The study was funded jointly by Lumos Pharma, Inc. (formerly NewLink Genetics Corporation) and the Alex’s Lemonade Stand Foundation, Beloco Foundation, Cannonball Kids’ cancer Foundation, Eli’s Block Party Childhood Cancer Foundation, Gracie’s Hope, Hyundai Hope on Wheels Foundation, Miriam Lloyd Halsey Foundation, Northern Nevada Children’s Cancer Foundation, Trial Blazers for Kids Foundation, and Press On Foundation. Lumos Pharma, Inc. was the study sponsor and provided the study drug, electronic data capture system, statistical analysis and external study monitoring. The clinical trial protocol was designed by the academic investigators in coordination with the sponsor. The study was performed, analyzed and interpreted by the academic investigators. The manuscript was conceived and written by the academic investigators, with review by co-authors from Lumos Pharma, Inc.

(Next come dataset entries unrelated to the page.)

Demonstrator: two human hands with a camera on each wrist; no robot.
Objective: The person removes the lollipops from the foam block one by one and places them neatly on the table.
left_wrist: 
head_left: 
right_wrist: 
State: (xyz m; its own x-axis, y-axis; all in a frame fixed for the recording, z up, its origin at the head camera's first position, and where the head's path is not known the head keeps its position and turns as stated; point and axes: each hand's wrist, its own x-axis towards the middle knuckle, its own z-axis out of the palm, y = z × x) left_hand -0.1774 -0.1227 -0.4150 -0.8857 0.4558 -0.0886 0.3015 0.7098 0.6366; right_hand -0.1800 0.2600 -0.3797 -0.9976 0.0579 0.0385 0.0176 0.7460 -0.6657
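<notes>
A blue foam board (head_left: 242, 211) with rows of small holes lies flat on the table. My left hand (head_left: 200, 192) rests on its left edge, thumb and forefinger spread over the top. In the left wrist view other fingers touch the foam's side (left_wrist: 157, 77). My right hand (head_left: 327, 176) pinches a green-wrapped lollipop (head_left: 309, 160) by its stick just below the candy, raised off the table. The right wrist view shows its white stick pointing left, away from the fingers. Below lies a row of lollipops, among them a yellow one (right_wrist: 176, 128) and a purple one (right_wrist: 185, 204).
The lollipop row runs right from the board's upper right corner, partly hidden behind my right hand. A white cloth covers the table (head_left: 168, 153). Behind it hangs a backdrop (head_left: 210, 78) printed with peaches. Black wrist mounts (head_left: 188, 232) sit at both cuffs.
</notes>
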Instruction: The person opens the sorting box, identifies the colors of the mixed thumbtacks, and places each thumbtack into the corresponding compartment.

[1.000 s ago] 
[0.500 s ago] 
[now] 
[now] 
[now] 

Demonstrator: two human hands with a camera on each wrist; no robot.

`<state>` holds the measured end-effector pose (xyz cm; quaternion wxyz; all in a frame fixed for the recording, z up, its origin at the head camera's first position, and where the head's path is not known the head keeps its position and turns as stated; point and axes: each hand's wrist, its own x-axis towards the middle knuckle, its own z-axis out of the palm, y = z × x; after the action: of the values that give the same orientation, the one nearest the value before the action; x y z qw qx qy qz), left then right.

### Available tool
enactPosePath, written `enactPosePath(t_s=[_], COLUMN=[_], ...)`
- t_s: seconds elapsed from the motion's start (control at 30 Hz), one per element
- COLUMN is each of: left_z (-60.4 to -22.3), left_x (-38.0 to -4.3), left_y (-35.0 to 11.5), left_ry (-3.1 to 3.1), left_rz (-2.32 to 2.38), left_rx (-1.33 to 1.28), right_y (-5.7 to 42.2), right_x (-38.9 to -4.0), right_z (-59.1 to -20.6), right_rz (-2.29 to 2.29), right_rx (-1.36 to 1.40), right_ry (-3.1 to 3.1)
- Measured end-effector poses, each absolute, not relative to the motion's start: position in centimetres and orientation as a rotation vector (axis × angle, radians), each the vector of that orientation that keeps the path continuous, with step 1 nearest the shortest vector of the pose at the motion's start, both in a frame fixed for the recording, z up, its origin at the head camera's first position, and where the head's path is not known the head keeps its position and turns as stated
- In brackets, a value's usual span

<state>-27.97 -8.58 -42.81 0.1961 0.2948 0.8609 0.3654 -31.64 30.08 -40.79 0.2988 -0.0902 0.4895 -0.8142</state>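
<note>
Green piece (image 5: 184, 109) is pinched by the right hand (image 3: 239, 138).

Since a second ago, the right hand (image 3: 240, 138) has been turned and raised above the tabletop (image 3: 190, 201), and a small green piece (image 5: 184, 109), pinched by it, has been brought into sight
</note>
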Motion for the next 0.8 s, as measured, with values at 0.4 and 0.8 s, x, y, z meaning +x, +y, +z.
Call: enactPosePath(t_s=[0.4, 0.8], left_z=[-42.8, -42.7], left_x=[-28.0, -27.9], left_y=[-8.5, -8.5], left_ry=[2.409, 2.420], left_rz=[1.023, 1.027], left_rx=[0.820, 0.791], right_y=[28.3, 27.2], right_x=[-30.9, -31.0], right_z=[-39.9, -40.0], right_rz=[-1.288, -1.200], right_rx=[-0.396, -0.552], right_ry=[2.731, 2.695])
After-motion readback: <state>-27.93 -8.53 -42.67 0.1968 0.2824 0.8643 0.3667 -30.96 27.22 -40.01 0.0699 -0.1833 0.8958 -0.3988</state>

No medical writer was involved.

Conflict of Interest

E.P.K. and C.S. report Lumos Pharma, Inc. employment, stock ownership, and stock options. D.H.M. reports Lumos Pharma, Inc. stock ownership and an interest in patents licensed to Lumos Pharma, Inc. No other authors report conflicts of interest.

Author Contributions

Conception and design: T.S.J., D.H.M., T.J.M., E.P.K., C.S., R.P., M.K.B., N.E., C.G., I.H.M., C.M., A.R., R.F.S.. Collection and assembly of data: T.S.J., T.J.M., D.F.,. R.S.P., R.V., A.A., M.B., Z.B., B.R.E., N.E., C.G., C.H., W.M., R.P., E.R., M.S., S.S., B.E.T., C.S. Data analysis: T.S.J., D.H.M., T.J.M., R.F.S., R.P., M.K.B., C.S., E.P.K. Data interpretation: D.H.M., T.S.J., T.J.M., E.P.K., C.S., R.P., M.K.B., D.A., P.B., E.B., R.C.C., K.D., J.R.F., N.F., N.K., N.M., V.R., E.R., A.R., R.F.S., M.S., A.S., K.K.Y. Manuscript writing/revisions: all authors. Final approval of manuscript: all authors.

Data Availability

Selected aggregated data from this study can be made available upon request, subject to approval by the study management committee, and after execution of appropriate data transfer agreements. Participant-level data are not available. Requests should be directed to TSJ.